■ **Task**
Scan the entries below and tally the lines that include "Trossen". Return nothing but the tally.

■ **Entries taken from a collection**
BEGIN

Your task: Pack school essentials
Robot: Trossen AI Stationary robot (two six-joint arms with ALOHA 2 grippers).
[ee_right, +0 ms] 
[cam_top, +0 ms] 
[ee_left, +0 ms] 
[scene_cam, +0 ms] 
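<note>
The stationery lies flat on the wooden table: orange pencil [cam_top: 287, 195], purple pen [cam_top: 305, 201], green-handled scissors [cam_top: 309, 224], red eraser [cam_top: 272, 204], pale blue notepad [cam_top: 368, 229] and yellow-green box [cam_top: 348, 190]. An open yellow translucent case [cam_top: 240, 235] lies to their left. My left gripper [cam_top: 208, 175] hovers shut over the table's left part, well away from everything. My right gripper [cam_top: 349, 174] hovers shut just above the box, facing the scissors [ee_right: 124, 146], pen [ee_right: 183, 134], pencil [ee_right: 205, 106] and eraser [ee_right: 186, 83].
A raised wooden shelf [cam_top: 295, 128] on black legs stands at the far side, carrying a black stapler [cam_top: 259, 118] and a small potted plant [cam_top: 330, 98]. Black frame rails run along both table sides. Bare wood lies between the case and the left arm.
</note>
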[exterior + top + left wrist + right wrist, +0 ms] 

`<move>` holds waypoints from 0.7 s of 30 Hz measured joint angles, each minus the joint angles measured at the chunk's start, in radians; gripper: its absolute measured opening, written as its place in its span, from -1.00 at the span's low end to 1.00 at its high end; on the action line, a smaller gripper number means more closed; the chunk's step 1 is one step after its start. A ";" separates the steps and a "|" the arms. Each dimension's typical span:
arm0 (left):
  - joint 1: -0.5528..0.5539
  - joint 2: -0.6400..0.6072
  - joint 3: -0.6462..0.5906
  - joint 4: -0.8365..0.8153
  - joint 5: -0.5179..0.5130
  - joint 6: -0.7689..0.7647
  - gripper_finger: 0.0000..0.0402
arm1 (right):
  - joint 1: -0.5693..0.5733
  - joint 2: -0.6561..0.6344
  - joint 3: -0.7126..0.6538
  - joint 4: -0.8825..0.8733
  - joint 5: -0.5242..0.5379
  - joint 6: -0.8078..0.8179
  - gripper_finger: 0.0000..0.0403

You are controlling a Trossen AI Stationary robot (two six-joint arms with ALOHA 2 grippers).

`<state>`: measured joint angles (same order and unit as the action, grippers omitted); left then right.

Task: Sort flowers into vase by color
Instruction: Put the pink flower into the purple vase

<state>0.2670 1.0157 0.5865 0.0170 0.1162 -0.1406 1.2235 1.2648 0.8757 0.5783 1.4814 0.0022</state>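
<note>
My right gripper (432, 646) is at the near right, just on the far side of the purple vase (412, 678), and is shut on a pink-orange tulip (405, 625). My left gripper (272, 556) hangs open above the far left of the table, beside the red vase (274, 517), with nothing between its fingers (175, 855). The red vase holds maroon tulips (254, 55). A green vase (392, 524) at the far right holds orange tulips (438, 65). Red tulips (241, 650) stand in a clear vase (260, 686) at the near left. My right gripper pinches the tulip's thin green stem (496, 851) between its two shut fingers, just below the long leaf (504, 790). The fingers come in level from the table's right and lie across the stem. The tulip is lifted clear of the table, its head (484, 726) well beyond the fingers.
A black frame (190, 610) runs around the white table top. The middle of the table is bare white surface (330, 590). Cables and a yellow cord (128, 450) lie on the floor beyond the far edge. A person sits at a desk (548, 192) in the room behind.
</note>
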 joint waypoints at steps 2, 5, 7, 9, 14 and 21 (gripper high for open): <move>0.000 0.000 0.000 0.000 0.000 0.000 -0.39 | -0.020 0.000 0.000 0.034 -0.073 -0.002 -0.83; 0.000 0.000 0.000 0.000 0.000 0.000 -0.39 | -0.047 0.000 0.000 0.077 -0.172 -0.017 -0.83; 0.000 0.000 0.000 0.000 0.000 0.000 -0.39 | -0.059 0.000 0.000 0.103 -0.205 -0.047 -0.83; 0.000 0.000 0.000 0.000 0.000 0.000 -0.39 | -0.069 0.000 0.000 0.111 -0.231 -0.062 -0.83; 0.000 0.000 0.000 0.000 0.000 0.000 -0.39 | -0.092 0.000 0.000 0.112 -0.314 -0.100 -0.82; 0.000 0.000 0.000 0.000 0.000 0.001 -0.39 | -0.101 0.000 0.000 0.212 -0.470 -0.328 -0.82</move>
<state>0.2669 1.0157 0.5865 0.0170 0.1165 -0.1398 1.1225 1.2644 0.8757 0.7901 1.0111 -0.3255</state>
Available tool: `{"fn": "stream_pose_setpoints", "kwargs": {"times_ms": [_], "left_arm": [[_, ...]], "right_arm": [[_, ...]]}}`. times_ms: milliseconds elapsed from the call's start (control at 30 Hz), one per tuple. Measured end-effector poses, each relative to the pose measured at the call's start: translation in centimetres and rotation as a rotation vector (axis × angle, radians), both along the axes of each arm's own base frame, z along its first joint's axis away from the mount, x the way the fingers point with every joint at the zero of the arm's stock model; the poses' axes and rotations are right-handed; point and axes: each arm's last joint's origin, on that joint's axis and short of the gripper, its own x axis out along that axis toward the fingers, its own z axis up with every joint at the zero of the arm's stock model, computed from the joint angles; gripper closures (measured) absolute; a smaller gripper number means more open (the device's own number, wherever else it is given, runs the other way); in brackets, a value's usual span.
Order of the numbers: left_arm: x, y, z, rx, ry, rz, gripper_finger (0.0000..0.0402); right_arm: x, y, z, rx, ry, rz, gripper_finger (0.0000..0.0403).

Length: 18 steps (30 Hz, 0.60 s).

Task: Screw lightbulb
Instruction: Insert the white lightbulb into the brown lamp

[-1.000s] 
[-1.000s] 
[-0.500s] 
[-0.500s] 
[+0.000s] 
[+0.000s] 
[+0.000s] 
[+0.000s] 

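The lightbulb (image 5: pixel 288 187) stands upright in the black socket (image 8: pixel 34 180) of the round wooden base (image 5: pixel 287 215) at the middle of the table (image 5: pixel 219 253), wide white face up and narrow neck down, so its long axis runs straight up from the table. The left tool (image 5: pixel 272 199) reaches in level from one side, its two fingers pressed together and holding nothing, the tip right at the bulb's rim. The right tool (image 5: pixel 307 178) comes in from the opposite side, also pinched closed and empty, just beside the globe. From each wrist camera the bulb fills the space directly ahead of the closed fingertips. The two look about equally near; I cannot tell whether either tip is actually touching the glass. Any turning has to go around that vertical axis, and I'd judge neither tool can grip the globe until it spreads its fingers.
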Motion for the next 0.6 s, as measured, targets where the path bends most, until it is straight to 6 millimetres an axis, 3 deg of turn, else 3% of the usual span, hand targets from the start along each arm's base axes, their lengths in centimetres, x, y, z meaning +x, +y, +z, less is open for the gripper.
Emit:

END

■ **Exercise answer**
2